__Work task__
A verbatim repeat of the lines below is required, with the pictures removed.

__Data listing__
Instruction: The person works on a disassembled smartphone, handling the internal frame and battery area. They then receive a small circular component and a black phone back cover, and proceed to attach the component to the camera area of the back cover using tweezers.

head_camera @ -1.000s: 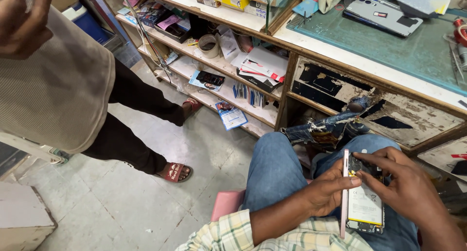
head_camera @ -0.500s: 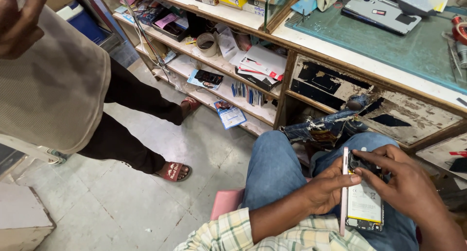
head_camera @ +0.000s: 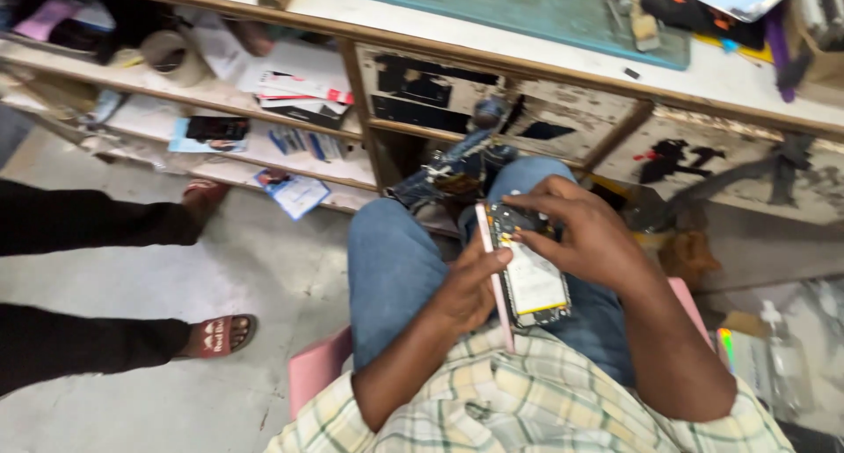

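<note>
The left hand (head_camera: pixel 466 290) is gripping the opened phone (head_camera: pixel 526 273) by its edge, thumb pressing its side. The right hand (head_camera: pixel 585 238) is curling over the phone's top, fingertips (head_camera: pixel 519 205) touching it.

Blue jeans (head_camera: pixel 391 268), pale checked shirt (head_camera: pixel 527 400), short sleeves

View has swung right and down: the other person's torso and raised hand are out of frame; only their dark-trousered legs (head_camera: pixel 79 282) and red sandals (head_camera: pixel 220 333) show at left. The opened phone (head_camera: pixel 526 273) now sits nearer frame centre. Right hand (head_camera: pixel 587 233) has moved its fingertips up to the phone's far end. Left hand (head_camera: pixel 466 286) grip unchanged.
</note>
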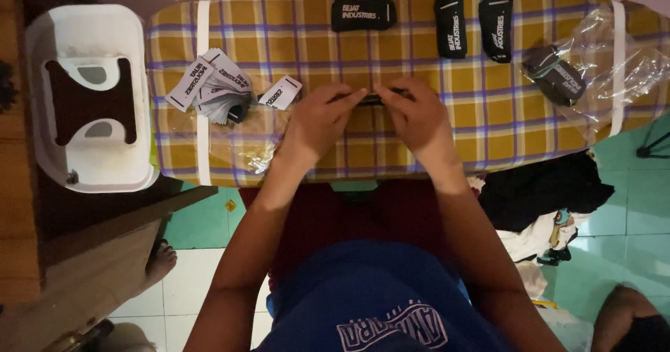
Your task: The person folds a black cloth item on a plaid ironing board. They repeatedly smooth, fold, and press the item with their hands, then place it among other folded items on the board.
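Note:
Both my hands meet at the middle of a yellow-and-purple checked board [488,115]. My left hand [322,118] and my right hand [413,113] pinch the two ends of a small black folded item [372,100] lying on the cloth. Most of it is hidden under my fingers. A pile of white paper labels [216,85] lies to the left of my left hand, with one loose label [280,92] nearer.
Three black folded socks [363,13] [451,25] [496,27] lie along the far edge. Clear plastic bags with a dark item [558,76] sit at the right; another clear bag [244,143] lies front left. A white stool [91,97] stands left. Clothes [544,191] lie on the floor.

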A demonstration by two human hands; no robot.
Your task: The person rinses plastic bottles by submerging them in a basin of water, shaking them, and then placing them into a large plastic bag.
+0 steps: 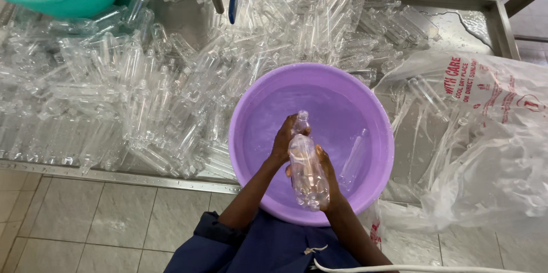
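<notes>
The left hand (283, 139) gripped the neck and the right hand (327, 177) clasped the body of a clear bottle (307, 170), held over the purple basin (377, 136) of water. Wet plastic could have slipped free, splashing toward the bottle pile (142, 96) at nine o'clock.

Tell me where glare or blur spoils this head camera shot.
Head view: glare sits on the wet steel table at top right; the clear bottle between the left hand and right hand looks slightly soft; the heap of bottles merges into bright reflections; the purple basin is evenly lit.
</notes>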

__Your response__
Instruction: The person works on a disassembled smartphone, handling the internal frame and battery area. They then receive a small circular component and a black phone back cover, and proceed to attach the component to the camera area of the back cover using tweezers.

head_camera @ -1.000s: 
head_camera @ -0.500s: 
head_camera @ +0.000s: 

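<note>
The left hand (head_camera: pixel 466 290) is gripping the opened phone (head_camera: pixel 526 273) by its edge, thumb pressing its side. The right hand (head_camera: pixel 585 238) is curling over the phone's top, fingertips (head_camera: pixel 519 205) touching it.

Blue jeans (head_camera: pixel 391 268), pale checked shirt (head_camera: pixel 527 400), short sleeves

View has swung right and down: the other person's torso and raised hand are out of frame; only their dark-trousered legs (head_camera: pixel 79 282) and red sandals (head_camera: pixel 220 333) show at left. The opened phone (head_camera: pixel 526 273) now sits nearer frame centre. Right hand (head_camera: pixel 587 233) has moved its fingertips up to the phone's far end. Left hand (head_camera: pixel 466 286) grip unchanged.
</note>
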Your task: The person folds a black cloth item on a plaid ironing board. They repeatedly smooth, fold, and press the item with their hands, then place it among other folded items on the board.
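Note:
Both my hands meet at the middle of a yellow-and-purple checked board [488,115]. My left hand [322,118] and my right hand [413,113] pinch the two ends of a small black folded item [372,100] lying on the cloth. Most of it is hidden under my fingers. A pile of white paper labels [216,85] lies to the left of my left hand, with one loose label [280,92] nearer.
Three black folded socks [363,13] [451,25] [496,27] lie along the far edge. Clear plastic bags with a dark item [558,76] sit at the right; another clear bag [244,143] lies front left. A white stool [91,97] stands left. Clothes [544,191] lie on the floor.
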
A demonstration by two human hands; no robot.
Your task: The person rinses plastic bottles by submerging them in a basin of water, shaking them, and then placing them into a large plastic bag.
+0 steps: 
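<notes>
The left hand (283, 139) gripped the neck and the right hand (327, 177) clasped the body of a clear bottle (307, 170), held over the purple basin (377, 136) of water. Wet plastic could have slipped free, splashing toward the bottle pile (142, 96) at nine o'clock.

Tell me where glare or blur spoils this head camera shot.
Head view: glare sits on the wet steel table at top right; the clear bottle between the left hand and right hand looks slightly soft; the heap of bottles merges into bright reflections; the purple basin is evenly lit.
</notes>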

This finishes the output for the exercise.